_WORK TO COMPLETE_:
Everything in the listing below needs to be retyped exactly.

_DATASET SECTION_:
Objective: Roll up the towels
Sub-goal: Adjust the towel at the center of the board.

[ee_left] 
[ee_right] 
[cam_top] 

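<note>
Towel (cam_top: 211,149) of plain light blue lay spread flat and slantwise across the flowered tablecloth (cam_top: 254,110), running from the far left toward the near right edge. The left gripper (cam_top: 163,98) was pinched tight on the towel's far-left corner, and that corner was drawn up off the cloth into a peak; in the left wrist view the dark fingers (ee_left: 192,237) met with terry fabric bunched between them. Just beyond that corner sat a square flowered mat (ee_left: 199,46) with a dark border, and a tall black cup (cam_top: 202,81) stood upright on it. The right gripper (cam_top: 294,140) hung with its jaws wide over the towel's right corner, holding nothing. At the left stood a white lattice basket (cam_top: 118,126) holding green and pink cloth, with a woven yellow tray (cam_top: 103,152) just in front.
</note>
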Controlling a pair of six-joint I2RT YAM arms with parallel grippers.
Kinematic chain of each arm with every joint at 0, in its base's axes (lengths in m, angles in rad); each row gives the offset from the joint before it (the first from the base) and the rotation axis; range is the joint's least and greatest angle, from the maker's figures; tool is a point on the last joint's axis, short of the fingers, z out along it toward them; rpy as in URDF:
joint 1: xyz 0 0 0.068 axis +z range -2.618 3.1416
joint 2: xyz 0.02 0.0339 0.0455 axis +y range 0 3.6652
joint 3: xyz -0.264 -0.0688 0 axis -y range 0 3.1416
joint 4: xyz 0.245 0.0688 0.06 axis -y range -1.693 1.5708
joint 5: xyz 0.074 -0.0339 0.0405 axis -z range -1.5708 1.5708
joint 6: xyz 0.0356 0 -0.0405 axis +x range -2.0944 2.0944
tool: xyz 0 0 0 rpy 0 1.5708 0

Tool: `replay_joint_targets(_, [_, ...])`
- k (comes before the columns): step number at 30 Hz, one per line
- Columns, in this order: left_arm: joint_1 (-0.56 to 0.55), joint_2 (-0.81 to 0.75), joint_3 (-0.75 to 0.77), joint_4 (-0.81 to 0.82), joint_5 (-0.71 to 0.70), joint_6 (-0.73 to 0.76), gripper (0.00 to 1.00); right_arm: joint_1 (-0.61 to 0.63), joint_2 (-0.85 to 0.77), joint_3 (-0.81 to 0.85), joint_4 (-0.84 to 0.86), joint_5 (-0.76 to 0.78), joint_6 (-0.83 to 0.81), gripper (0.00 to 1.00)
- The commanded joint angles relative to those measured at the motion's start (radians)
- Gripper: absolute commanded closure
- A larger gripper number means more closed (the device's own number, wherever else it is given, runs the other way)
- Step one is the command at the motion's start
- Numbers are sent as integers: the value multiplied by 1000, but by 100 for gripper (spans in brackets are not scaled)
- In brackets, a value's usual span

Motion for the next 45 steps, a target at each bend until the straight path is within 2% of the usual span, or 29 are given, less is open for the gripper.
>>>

_ANSWER BOX_:
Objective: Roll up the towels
Sub-goal: Adjust the towel at the center of the board.

[ee_left] 
[ee_right] 
[cam_top] 

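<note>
Towel (cam_top: 211,149) of plain light blue lay spread flat and slantwise across the flowered tablecloth (cam_top: 254,110), running from the far left toward the near right edge. The left gripper (cam_top: 163,98) was pinched tight on the towel's far-left corner, and that corner was drawn up off the cloth into a peak; in the left wrist view the dark fingers (ee_left: 192,237) met with terry fabric bunched between them. Just beyond that corner sat a square flowered mat (ee_left: 199,46) with a dark border, and a tall black cup (cam_top: 202,81) stood upright on it. The right gripper (cam_top: 294,140) hung with its jaws wide over the towel's right corner, holding nothing. At the left stood a white lattice basket (cam_top: 118,126) holding green and pink cloth, with a woven yellow tray (cam_top: 103,152) just in front.
</note>
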Controlling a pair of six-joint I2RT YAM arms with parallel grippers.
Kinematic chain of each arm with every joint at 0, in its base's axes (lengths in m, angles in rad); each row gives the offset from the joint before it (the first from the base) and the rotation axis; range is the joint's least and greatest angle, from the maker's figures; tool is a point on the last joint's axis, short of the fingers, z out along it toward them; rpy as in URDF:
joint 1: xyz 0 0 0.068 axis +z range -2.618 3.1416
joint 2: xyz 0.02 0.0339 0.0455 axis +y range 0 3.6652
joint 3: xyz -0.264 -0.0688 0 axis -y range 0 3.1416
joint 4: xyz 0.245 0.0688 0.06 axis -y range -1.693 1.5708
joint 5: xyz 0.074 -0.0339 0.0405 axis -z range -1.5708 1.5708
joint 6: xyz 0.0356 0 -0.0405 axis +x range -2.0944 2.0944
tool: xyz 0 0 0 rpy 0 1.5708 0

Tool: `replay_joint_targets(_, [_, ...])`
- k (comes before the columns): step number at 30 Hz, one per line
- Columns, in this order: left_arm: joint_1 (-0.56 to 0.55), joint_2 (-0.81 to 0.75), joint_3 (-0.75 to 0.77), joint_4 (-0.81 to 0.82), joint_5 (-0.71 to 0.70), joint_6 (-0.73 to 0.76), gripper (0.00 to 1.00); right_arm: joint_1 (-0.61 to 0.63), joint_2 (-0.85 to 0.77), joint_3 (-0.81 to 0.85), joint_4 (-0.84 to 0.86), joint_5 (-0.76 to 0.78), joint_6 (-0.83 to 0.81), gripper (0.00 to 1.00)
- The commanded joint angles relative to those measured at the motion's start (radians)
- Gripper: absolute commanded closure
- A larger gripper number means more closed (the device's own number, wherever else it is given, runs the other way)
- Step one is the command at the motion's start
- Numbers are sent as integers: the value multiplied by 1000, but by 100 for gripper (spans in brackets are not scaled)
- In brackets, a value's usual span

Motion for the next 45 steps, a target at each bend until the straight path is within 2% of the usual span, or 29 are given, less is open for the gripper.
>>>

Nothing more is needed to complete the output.